San Diego Padres Grinch Christmas Ugly Sweater
Delores, at ten weeks old, was quickly getting integrated into the San Diego Padres Grinch Christmas Ugly Sweater of the flock. Because these six little chicks started out in an aquarium with a heat lamp in my study, then moved to a large hamster cage, then finally outside in a cage kept inside the barn, the grown chickens had all slowly acclimated to seeing Delores and his sisters. However, the first few times I put the babies in the open with the hens, I cautiously supervised the meeting. There was blustering and a little pushing by the big chickens – similar to what you might see on a junior high playground the first week of school – but nothing too severe. Once when the largest hen, Joan Crawford, pulled at Delores’s tail, he ran to me and flew into my arms – but when I scolded Joan and she stalked off to pout, Delores was brave enough to go back and try again. The pecking order shook out fairly easily within a couple days, with Delores towards the middle.

San Diego Padres Grinch Christmas Ugly Sweater,
Best San Diego Padres Grinch Christmas Ugly Sweater
In the past, I have spent Christmases in Prague, in the Swiss Alps and in Australia. I also had years of Instagram Christmases in my married days, back when I had a ‘family’ life. You know the kind—picture perfect holidays in a nice big house with glorious food, relatives and friends, and tons of San Diego Padres Grinch Christmas Ugly Sweater.

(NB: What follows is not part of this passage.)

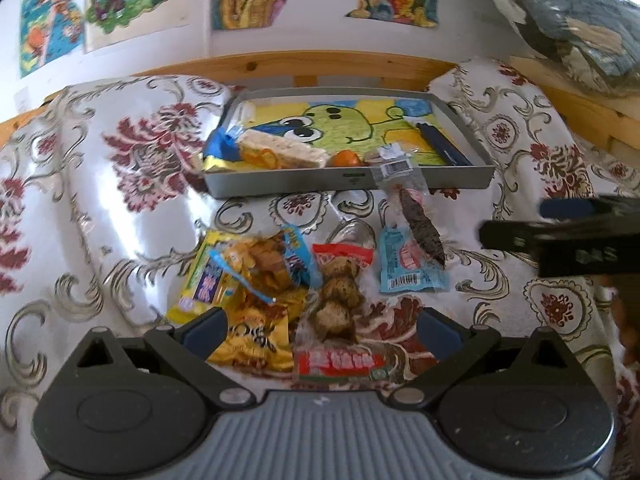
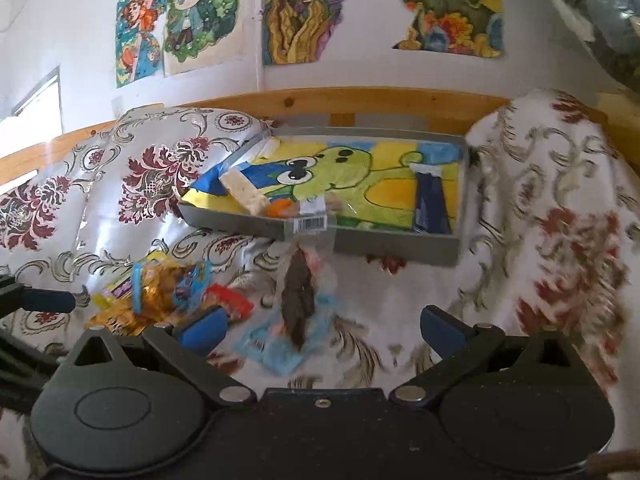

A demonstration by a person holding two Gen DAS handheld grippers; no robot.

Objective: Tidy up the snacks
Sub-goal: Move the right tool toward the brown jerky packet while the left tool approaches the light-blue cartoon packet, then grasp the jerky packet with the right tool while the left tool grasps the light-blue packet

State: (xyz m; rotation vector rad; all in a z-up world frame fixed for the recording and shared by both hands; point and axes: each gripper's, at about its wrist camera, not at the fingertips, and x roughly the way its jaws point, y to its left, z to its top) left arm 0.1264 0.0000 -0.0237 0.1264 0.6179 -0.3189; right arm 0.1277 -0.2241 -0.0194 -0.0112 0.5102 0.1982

If this question were asked a San Diego Padres Grinch Christmas Ugly Sweater of weeks later, I’d probably have photos to show. As it stands, you’ll have to put up with my descriptions. We don’t tend to do anything radically different to the rest of the world where Christmas decorations are concerned. Santa’s still wearing a big red suit, there are reindeer, even snowmen and plenty of artificial snow – some of which looks like cobwebs to me, but there you are. We still have Christmas trees covered in tinsel and with stars or angels on the top of them, depending on your preference. I’ve occasionally seen decorations which make a bit of a nod to where we actually are in the world. Santa-on-a-surfboard, kind of an idea. Several years ago, we had a tradition of driving around looking at the Christmas lights other people had put up, and I can definitely recall seeing images of koalas and kangaroos with Santa hats and the like. Overall, though, Christmas decorations tend to look like they’re from the northern hemisphere, since a lot of our “Christmas cues” come from that part of the world, regardless of how warm the day itself may actually be.